Key points are not available for this paper at this time.
Behandlungen, die die DNA-Synthese in recA(+)lexA(+)Escherichia coli hemmen, stimulieren die Synthese einer Proteinart mit einem Molekulargewicht von 40.000 (Protein X). Die von Wildtyp- und Mutantenstämmen von E. coli produzierten Protein X-Moleküle wurden durch zweidimensionale Gelelektrophorese verglichen.
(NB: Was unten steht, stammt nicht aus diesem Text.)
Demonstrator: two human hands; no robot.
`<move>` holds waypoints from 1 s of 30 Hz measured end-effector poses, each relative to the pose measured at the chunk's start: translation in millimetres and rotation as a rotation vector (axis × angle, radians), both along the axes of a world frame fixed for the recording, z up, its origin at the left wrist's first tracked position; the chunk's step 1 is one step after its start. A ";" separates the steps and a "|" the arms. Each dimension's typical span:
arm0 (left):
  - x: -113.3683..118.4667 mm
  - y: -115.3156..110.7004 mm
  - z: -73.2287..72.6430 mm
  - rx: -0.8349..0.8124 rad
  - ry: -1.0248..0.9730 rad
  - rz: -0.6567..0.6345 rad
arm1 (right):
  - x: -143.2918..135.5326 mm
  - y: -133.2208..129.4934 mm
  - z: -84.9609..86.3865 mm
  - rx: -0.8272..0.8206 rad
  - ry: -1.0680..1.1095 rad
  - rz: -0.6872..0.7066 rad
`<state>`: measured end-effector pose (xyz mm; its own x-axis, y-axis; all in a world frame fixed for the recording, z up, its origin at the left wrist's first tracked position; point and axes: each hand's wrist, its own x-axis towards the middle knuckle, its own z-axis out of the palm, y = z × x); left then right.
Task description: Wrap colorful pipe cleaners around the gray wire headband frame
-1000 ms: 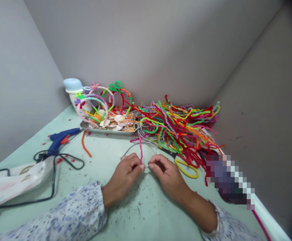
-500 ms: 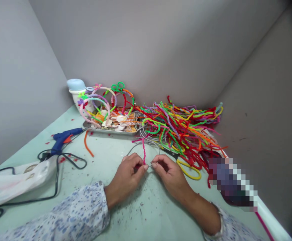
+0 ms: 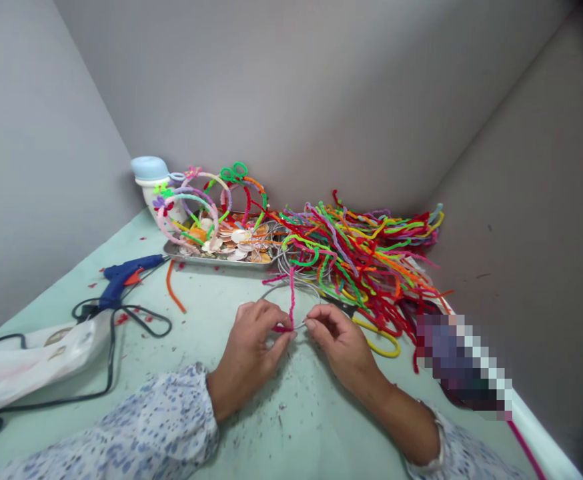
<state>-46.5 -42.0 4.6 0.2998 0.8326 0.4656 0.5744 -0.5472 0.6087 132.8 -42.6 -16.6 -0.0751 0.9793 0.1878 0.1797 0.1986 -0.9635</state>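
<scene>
My left hand (image 3: 251, 357) has its thumb and fingertips closed around the lower part of a bright pink pipe cleaner (image 3: 292, 297). That pipe cleaner is wound at a thin grey wire ring (image 3: 299, 326), with one end standing up. A pinch of my right hand (image 3: 344, 347) grips the ring just to the right of the winding. The far side of the ring arches over the table behind my fingers. Beyond my right hand lie scissors with yellow handles (image 3: 382, 347), their blades partly under the pipe cleaners.
A metal tray (image 3: 221, 262) holds round pieces and decorated headbands (image 3: 162, 230), beside a blue-lidded cup (image 3: 150, 170). Loose pipe cleaners (image 3: 356, 247) are heaped at right. At left are a blue glue gun (image 3: 121, 277) with its cord, an orange pipe cleaner (image 3: 173, 290) and a white plastic bag (image 3: 46, 360).
My left fingers have lifted and parted slightly, showing more of the pink winding. The upright pink end has shifted a little right. My right hand keeps its pinch on the ring.
</scene>
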 end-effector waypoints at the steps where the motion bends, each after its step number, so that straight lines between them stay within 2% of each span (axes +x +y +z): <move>1: 0.0 0.2 0.4 0.002 0.000 -0.005 | -0.2 -0.2 0.3 -0.001 0.015 -0.002; 8: -1.1 0.4 1.1 0.003 -0.039 -0.024 | -2.2 -1.9 1.3 -0.098 0.216 -0.002; 15: -0.7 -0.6 2.1 0.006 -0.037 -0.016 | -1.8 -0.4 -3.5 -0.094 0.115 -0.002; 21: -1.8 0.8 1.8 0.040 -0.043 -0.029 | -1.6 -0.1 -3.5 -0.075 0.109 0.015; 30: -2.3 0.2 -0.7 0.078 -0.043 0.018 | -0.8 -0.4 -1.4 -0.069 0.102 0.031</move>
<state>-48.8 -41.8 3.9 0.2639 0.7984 0.5412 0.5588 -0.5839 0.5889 131.9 -43.0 -18.0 -0.0900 0.9877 0.1280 0.0751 0.1348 -0.9880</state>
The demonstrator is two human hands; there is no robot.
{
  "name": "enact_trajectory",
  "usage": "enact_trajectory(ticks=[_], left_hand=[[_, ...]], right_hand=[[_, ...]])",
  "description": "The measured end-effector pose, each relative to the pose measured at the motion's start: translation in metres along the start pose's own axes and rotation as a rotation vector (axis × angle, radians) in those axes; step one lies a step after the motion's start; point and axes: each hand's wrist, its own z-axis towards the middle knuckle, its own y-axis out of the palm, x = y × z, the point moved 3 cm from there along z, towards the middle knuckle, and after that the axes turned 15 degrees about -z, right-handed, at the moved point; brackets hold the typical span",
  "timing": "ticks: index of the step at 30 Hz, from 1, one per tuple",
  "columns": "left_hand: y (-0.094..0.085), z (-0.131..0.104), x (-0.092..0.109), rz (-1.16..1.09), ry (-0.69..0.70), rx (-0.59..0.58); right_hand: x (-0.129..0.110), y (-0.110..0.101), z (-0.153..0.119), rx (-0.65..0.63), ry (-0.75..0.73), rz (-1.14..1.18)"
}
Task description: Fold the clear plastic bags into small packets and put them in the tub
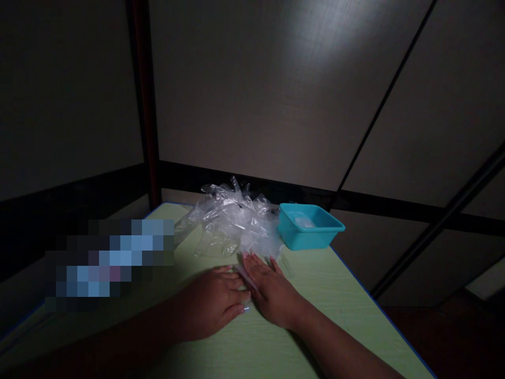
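Observation:
My left hand (211, 302) lies palm down on the green table, its fingers stretched toward my right hand. My right hand (272, 289) is also palm down, fingers extended and pressing flat. Under and between the two hands is a thin piece of clear plastic film (247, 278), mostly covered by my fingers. Just beyond the fingertips rises a loose heap of crumpled clear plastic (236, 216); whether it is bags or disposable gloves I cannot tell. To the right of the heap, a turquoise plastic basket (307, 239) holds some whitish clear plastic.
The light green table (276, 350) has a blue edge and narrows toward a corner. Behind it stand dark grey panels (252, 95) with black strips and a dark red post (145, 95). A blurred-out bluish object (122, 258) lies at the left.

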Motion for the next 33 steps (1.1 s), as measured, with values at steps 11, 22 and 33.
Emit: enact_trajectory(ticks=[11,22,33], left_hand=[[-0.0027,-0.0044,0.0012,0.074,0.007,0.062],[-0.0013,-0.006,0.0035,0.129,-0.068,-0.057],[0.0012,-0.0071,0.0032,0.056,0.004,0.031]], right_hand=[[0.0006,0.0015,0.0001,0.0,0.017,0.003],[0.0005,-0.0031,0.0002,0.008,0.028,0.077],[-0.0016,-0.0044,-0.0044,0.051,-0.093,0.052]])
Eine recA-Mutante (DM1415 spr recA1) produzierte ein Protein X mit einem saurerem isoelektrischen Punkt als das Protein X aus dem Wildtyp, was zeigt, dass Protein X wahrscheinlich das Produkt des recA-Gens ist. Zusätzliche Mutanten mit der recA-gebundenen tif-1 Mutation ergaben ein Protein X, das basischer war als das Wildtyp-Protein, und deutet darauf hin, dass die tif-1 Mutation auch das recA-Protein verändert. Protein X-Moleküle aus den oben genannten Mutanten und Wildtyp E. coli haben gezeigt, dass sie bei limitierter Proteolyse in Natriumdodecylsulfat ähnliche Partialprodukte erzeugen, was darauf hinweist, dass es sich um dieselbe Proteinart handelt. Diese und zusätzliche Studien legen nahe, dass (i) die tif-1 Mutation eine Stelle im recA-Protein verändert, die empfindlich auf die Hemmung der DNA-Synthese reagiert, (ii) die Synthese des recA-Proteins selbstreguliert ist, und (iii) die Synthese des recA-Proteins auch durch das lexA-Produkt reguliert wird, wobei lexA-Suppressormutationen wie spr zu konstitutiver Synthese des recA-Proteins führen.
Gudas et al. (Thu,) untersuchten diese Frage.